Southern Baptists Have Fewest Baptisms Since The 1950s And Are Losing Members

Southern Baptists Have Fewest Baptisms Since The 1950s And Are Losing Members: Report

Baptisms in the Southern Baptist Convention, the nation's largest Protestant denomination, have dipped to their lowest point in 60 years, according to a new report.

Last year, there were 332,321 baptisms in the church, which is 17,416 less than 2009, according to the report from Nashville-based LifeWay Christian Resources. There was only one baptism for every 48 Southern Baptists in the country in 2010. Sixty years ago, there one baptism per every 19 church members. In eight out of 10 years, the number of baptisms performed have declined.

Baptism statistics are an important measure of the church's vitality because -- unlike Catholics and other Protestants that baptize infants -- its members practice "believer's baptism," in which the person being baptized has to make an active choice to join the faith.

The church's highest year of baptisms was 1972, when there was 445,725, but baptisms have largely plateaued since the 1950s.

"I pray that all of us will see the urgency of the moment," said Thom Rainer, president and CEO of LifeWay, in a statement. "These latest numbers should be received with a broken spirit and a God-given determination to reach people for Christ."

The organization, which is affiliated with the Southern Baptist Convention, released its survey ahead of the church's annual national meeting, which will take place Tuesday and Wednesday in Phoenix.

LifeWay had more bad news for Southern Baptists.

Church attendance and Sunday school enrollment declined in 2010. Membership, currently 16.3-million, is down for the fourth year in a row.

Donations to missionary work are down too. The denomination's International Mission Board received $145.6 million during its annual drive last year -- almost $30 million shy of its goal. The number of missionaries, which was 5,656 in 2009, dropped to 5,000 last year.

The report has prompted some soul searching among Southern Baptist leaders.

"This report should break the heart of every Southern Baptist," wrote the Rev. Ted Traylor of Olive Baptist Church in Pensacola, Fla., on his blog. "It should have us on our faces, crying out for awakening… We need freshness. We need repentance. We need revival."

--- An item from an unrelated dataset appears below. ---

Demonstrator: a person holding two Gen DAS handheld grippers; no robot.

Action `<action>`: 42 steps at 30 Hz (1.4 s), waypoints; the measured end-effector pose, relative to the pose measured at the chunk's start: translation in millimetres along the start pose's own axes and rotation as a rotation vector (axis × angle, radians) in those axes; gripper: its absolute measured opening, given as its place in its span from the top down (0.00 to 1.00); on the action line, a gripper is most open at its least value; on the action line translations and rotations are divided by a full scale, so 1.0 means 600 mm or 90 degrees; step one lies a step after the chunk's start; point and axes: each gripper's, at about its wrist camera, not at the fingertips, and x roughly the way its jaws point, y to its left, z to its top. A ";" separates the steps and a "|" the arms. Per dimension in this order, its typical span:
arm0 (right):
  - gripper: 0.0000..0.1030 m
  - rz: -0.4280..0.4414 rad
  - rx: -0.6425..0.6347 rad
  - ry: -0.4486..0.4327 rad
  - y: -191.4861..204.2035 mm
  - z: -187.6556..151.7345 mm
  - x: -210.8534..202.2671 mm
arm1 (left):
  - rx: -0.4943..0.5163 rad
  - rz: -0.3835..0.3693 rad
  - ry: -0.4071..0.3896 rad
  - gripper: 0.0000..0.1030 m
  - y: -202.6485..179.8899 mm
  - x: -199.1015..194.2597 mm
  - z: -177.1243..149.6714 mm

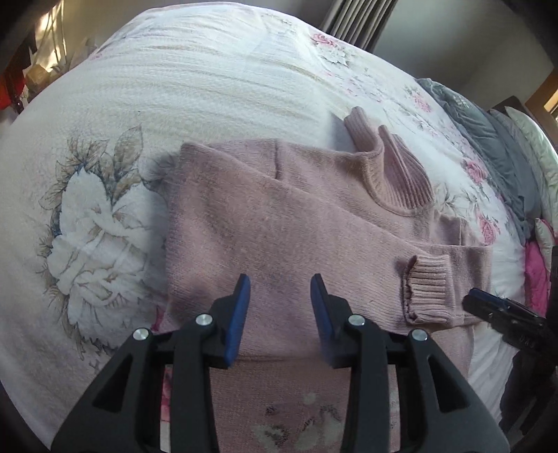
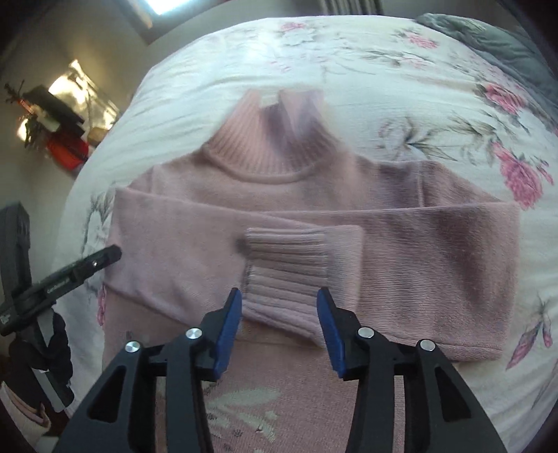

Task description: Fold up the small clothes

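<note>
Sweater flat on floral bedspread | grey curtain behind | both grippers' jaws apart, empty

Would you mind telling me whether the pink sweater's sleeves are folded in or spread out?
Folded in. Both sleeves lie across the chest of the pink sweater, and one ribbed cuff rests at its middle, below the turtleneck collar.
</note>
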 end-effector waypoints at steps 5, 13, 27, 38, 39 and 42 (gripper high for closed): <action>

"For many people, they attend church as 'customers' of religious goods and services," said Ed Stetzer, vice president of research and ministry for LifeWay, in an interview with The Huffington Post. "To thrive, we need a lot less consumers and more co-laborers -- people who are showing and sharing the love of Christ with their neighbors."

Stetzer said he believes the decline can be attributed to less interest in evangelism and an aging Southern Baptist population that is having fewer children who are joining the denomination.

On the Southern Baptist blog Between The Times, Stetzer highlighted four areas where he believes the church needs to focus on order to grow: converting more people, planting more churches, developing young leaders and promoting diversity.

"We've been so Southern and so white for so long that the annual meetings look like a loaf of Wonder bread," Stetzer said. Black, Hispanic, Asian and other minority congregations make up 19 percent of Southern Baptist churches.

A major denominational restructuring that church leaders approved last year to funnel more funding to missions and church planting in order to gain new converts has shown mixed results, the report indicated.

While the worship attendance was down a fraction of a percent to 6.2 million in 2010, LifeWay did find an increase in the number of churches. There were 45,727 Southern Baptist churches last year, compared to 45,010 in 2009.

"I do find encouragement in the increase in the number of churches," Rainer said. "Hopefully a church-planting trend in our convention will lead to the gospel of Christ being shared with more people than ever before."